Yeah, I know about ambassadors. You saying that you "sold" OGT products implied you were a dealer, thus why I was confused.
Again, both the Pando and Expo have a GVWR of 3,500LB. The Pando starts out with a higher base weight but as a result it has reduced payload capacity. If a Pando can max out a Jeep then so can the Expo, as I said. Tongue weight is actually the biggest issue and is the #1 problem new owners of these trailers have to contend with when towing with a Wrangler, Gladiator, Tacoma, 4Runner, etc. Just a few examples of Expos causing excessive sag.
View attachment 724657
View attachment 724659
View attachment 724660
Yeah, what do I know...not like I've towed with a JKUR in addition to my current vehicle or anything...or recently spent time with the OGT folks and other owners at Expo West recently...or have personally witnessed numerous people whose #1 issue that they didn't plan for when purchasing was the tongue-weight-induced sag (some examples above).
No complaints about the overall weight of the trailers, though. Only the sag that is often made worse due to all the gear they have in/on their tow vehicles or made worse by running a lift whose springs don't have a high enough spring rate to carry such a load.

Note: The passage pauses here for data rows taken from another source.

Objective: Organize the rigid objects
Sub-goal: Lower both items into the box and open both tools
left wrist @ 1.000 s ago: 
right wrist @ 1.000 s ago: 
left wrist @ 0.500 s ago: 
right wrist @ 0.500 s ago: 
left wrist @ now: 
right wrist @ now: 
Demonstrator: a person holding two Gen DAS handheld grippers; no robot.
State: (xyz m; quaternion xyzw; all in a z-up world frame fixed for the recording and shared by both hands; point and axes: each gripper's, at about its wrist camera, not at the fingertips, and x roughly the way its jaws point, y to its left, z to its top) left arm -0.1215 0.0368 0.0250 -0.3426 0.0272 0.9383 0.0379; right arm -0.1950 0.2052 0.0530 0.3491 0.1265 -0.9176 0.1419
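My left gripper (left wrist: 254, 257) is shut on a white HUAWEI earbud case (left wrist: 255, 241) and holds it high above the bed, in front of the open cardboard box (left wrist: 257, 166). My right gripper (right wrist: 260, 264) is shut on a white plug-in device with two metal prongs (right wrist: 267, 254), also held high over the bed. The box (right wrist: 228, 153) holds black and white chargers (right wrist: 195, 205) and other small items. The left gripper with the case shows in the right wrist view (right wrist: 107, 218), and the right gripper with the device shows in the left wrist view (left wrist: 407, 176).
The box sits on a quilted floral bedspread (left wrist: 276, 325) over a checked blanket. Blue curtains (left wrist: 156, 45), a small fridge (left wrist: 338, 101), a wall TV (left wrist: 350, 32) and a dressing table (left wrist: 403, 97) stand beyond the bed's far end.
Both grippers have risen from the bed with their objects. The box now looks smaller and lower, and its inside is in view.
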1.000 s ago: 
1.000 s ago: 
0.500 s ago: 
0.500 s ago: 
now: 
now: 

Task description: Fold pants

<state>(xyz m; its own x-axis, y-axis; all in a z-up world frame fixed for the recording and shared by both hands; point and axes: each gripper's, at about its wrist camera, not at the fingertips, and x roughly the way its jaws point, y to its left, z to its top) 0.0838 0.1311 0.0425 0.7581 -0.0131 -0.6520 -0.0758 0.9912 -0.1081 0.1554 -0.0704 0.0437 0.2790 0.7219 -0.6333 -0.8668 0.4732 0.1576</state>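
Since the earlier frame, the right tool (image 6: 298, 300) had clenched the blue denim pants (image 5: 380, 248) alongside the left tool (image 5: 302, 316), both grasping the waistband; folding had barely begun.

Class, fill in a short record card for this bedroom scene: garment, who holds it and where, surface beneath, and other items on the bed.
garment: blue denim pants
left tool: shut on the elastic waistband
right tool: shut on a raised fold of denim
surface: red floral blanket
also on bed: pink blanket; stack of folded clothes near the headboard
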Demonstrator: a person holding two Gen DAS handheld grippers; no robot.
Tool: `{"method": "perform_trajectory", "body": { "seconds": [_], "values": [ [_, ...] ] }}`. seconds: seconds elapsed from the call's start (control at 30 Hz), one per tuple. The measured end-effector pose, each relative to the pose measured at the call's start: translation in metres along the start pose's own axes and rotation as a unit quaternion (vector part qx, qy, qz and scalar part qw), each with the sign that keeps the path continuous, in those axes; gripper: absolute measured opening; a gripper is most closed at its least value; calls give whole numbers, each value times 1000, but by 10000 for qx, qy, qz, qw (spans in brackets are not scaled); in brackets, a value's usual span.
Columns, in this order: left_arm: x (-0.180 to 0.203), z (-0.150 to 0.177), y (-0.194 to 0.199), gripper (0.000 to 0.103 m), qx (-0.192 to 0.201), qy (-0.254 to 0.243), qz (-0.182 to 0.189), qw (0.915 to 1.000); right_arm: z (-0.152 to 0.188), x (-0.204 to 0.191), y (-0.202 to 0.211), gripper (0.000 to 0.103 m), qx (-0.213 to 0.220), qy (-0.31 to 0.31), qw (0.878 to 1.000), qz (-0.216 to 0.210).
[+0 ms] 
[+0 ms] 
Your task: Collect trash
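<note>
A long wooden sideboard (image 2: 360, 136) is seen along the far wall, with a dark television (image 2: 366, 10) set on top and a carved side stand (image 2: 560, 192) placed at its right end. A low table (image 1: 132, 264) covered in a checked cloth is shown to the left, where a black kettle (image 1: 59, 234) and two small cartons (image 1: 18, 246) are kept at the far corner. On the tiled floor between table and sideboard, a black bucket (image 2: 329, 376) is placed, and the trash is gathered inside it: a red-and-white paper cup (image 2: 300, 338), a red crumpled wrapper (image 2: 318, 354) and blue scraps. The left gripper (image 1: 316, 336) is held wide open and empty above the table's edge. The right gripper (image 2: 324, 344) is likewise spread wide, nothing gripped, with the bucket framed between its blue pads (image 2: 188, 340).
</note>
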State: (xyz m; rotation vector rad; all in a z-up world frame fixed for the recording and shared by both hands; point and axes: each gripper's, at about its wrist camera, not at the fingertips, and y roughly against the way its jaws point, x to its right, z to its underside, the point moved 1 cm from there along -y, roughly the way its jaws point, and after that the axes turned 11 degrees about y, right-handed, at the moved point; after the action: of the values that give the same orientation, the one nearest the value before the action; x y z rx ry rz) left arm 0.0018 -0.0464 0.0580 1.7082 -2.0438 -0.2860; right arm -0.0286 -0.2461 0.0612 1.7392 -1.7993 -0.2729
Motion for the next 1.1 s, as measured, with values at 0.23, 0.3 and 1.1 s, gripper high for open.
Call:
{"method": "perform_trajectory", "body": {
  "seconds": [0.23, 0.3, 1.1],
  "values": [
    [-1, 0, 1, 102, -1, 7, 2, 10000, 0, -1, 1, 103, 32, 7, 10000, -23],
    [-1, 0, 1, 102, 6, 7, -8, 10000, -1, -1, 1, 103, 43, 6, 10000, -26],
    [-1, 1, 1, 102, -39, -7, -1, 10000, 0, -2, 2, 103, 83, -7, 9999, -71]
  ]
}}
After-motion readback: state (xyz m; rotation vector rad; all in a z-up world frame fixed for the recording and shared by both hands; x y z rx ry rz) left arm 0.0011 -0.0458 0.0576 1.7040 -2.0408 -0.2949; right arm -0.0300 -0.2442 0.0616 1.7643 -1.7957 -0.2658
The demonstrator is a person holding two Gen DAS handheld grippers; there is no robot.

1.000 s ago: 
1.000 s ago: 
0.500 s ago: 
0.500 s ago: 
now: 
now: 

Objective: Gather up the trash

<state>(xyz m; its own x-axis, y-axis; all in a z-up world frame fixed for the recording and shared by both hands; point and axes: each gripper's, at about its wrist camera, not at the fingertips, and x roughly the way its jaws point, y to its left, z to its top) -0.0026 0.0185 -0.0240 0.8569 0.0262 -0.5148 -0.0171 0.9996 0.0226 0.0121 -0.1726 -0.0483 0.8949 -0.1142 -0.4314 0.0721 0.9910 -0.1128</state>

Mayyyybe next time don't start with the attitude, especially if you don't know who you're talking to or their background.
OGT Ambassadors are owners that have signed up to show their trailer and answer questions from potential owners, they're expected to be knowledgeable about the products but if there are any questions that someone wants official answers for then the only way to get them is by contacting OGT directly. The base specs are listed on their website, but like any trailer the base weights aren't what owners will see once they receive the trailers. A lot of people don't seem to understand how their vehicle payload and tow ratings work, either, so when they load their vehicle up with people and gear often times they actually don't have enough payload capacity left for a trailer. For example, a 2017 JKUR has a payload capacity of around 1,087LB and a max trailer tongue weight rating of 350LB. A base Expo has a tongue weight of 290LB but closer to 400LB in reality isn't unheard of. So that already exceeds the hitch rating of 350LB. But let's say it doesn't. However, let's say you're a family of 4. Your combined weight is 600LB. 1087 - 600 = 487LB remaining payload. Hook up the trailer with a 400LB tongue weight and that drops down to 87LB left. Do "you" have more than 87LB of non-factory "stuff" in or on your vehicle? If so then you're overweight and it's likely to be obvious by the amount of sag in the rear suspension.
The actual tow and payload capacity for vehicles will change as you add people and gear to the tow vehicle. Some people know this, but the vast majority don't, and then you see them going down the road with their nose/headlights pointed towards the sky, their ass looking like it's dragging, and the driver wondering why they're having such a horrible experience.
The vast majority of tow vehicles, ESPECIALLY those that have been outfitted for overlanding, are going to run out of payload capacity/GVWR first. Anyone that wants to tow a trailer needs to sit down and figure out if their vehicle is actually capable of doing it first. The "max tow rating" and "max tongue weight rating" are the maximums, not actual.